## Your task
Lift every line from the entries that includes the word "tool".
-- Opening Marker --
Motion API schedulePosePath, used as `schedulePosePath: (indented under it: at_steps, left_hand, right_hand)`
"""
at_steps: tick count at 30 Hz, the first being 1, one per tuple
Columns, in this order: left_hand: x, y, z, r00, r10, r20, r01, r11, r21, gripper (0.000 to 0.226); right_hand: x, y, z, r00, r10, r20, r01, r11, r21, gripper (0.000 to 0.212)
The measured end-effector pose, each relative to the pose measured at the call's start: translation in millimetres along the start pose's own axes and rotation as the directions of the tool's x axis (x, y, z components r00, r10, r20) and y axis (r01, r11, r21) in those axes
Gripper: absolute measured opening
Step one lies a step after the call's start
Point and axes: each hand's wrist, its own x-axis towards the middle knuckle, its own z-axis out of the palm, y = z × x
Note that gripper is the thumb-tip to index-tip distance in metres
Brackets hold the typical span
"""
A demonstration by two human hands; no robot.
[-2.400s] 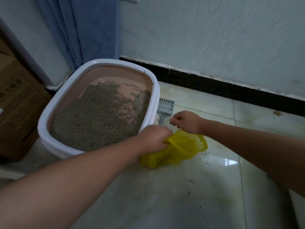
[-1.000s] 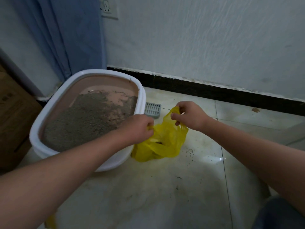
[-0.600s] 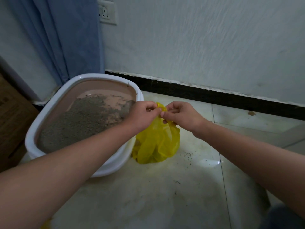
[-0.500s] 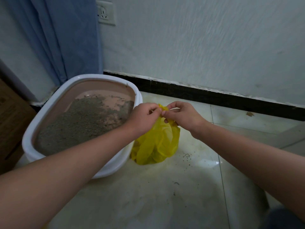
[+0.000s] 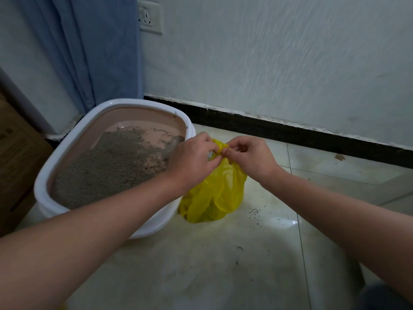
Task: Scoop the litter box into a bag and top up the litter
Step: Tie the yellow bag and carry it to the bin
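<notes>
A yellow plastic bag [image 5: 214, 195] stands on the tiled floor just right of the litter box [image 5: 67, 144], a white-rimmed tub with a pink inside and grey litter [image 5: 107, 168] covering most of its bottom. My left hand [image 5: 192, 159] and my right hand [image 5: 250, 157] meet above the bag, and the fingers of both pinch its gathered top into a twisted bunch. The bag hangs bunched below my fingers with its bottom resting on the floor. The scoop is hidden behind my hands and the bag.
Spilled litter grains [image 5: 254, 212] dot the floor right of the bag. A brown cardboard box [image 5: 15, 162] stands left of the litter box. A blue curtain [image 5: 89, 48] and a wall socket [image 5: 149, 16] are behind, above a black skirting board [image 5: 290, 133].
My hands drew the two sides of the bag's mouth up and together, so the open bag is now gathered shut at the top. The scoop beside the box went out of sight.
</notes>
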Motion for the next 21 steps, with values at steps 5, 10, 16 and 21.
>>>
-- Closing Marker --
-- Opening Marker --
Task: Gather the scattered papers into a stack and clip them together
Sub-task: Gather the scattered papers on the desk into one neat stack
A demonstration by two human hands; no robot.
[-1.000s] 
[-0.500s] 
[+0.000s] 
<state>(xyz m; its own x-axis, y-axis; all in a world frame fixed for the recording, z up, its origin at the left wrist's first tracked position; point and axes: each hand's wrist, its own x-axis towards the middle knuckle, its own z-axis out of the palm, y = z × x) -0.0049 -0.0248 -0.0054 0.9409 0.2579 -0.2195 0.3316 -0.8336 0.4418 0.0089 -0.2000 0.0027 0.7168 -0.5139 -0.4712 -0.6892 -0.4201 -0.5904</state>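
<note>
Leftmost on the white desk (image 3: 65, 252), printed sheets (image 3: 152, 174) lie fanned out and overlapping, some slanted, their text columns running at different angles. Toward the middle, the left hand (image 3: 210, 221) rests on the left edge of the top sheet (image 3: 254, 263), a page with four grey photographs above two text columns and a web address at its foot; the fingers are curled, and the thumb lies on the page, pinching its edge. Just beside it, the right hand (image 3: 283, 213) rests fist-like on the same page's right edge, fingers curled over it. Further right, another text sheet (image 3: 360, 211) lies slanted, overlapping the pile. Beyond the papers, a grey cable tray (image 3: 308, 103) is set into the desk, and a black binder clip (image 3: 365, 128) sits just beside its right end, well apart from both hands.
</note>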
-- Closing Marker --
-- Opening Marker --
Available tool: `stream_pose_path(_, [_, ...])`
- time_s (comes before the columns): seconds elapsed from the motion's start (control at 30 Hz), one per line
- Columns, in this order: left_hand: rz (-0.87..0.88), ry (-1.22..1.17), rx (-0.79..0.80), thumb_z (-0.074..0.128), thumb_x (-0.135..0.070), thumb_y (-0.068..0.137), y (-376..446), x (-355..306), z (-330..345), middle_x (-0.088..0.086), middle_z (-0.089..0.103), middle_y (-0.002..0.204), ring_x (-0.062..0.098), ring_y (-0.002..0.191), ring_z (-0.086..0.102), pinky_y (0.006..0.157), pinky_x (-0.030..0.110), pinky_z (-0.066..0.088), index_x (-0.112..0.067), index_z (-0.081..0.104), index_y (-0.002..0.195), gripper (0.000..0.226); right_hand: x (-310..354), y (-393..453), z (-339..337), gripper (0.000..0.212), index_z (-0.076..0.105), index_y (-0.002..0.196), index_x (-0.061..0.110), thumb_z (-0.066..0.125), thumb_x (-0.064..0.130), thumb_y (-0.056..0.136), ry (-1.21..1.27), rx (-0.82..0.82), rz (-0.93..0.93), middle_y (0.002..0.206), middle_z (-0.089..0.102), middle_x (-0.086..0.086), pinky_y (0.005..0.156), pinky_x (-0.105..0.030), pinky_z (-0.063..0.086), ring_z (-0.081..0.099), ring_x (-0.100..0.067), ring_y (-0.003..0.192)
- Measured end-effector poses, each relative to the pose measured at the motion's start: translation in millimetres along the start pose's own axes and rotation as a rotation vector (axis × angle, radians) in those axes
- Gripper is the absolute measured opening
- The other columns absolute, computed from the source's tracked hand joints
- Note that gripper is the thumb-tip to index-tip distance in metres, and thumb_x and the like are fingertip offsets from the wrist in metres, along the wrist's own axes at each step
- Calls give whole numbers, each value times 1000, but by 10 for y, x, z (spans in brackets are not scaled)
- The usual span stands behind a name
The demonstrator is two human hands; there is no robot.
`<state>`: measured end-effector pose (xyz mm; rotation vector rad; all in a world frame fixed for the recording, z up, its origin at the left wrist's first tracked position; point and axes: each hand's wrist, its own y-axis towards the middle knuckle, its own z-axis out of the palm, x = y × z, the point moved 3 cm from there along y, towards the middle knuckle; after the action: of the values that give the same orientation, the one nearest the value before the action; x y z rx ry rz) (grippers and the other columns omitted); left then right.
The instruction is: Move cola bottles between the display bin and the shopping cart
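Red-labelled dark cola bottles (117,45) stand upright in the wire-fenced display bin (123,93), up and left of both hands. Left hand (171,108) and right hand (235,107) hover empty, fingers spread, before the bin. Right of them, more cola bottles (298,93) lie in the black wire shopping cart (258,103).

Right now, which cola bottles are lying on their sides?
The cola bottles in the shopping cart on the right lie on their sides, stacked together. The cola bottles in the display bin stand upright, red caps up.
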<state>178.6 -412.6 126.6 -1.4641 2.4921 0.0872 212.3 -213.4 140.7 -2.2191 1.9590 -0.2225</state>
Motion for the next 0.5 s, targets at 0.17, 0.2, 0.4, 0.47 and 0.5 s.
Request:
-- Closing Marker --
## Answer to this exercise
The measured end-effector pose, each relative to the pose measured at the call's start: translation in millimetres along the start pose's own axes and rotation as the directions of the tool's x axis (x, y, z components r00, r10, r20) and y axis (r01, r11, r21) in those axes
Available tool: `stream_pose_path(_, [_, ...])`

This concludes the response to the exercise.